Now, if you round both of these to two significant digits you get 0.55 in both cases. Where this accuracy becomes important is if you are doing multiple sets of operations on the number still, especially when dealing with very large (or very small numbers) that need a high accuracy.
For example:
((((0.55000000074505806*184.6651)^5)+0.666321)/46.778) =
231,044,656.404611
((((0.55000000074505806*184.6651)^5)+0.666321)/46.778) =
231,044,654.839687
Even in simpler equations you can end up being off by a few decimal places and that can be relevant in:
Scientific simulations: Due to lengthy equations, multiple steps and a high degree of accuracy needed.
Statistics: The difference between a few percentage points of accuracy can be crucial (for example in medical studies).
Finance: Continually being off by even a few cents in large financial models or when tracking large amounts of capital (banking/private equity) could result in hundreds of thousands of dollars in errors by the end of the year.

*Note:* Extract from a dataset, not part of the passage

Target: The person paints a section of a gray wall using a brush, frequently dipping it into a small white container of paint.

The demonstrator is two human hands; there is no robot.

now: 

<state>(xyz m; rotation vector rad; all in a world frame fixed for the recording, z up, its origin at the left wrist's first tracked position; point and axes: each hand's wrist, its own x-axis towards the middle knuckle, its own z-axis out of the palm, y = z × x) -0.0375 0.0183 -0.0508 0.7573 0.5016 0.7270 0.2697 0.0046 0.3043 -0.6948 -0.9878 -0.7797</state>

Important Word Distinction
Lastly, simply on interpretation you may find yourself in a situation where analyzing data where it is asked of you to find the 'Average' of a dataset. You may want to use a different method of average to find the most accurate representation of the dataset. For example, np.median() may be more accurate than np.average() in cases with outliers and so its important to know the statistical difference.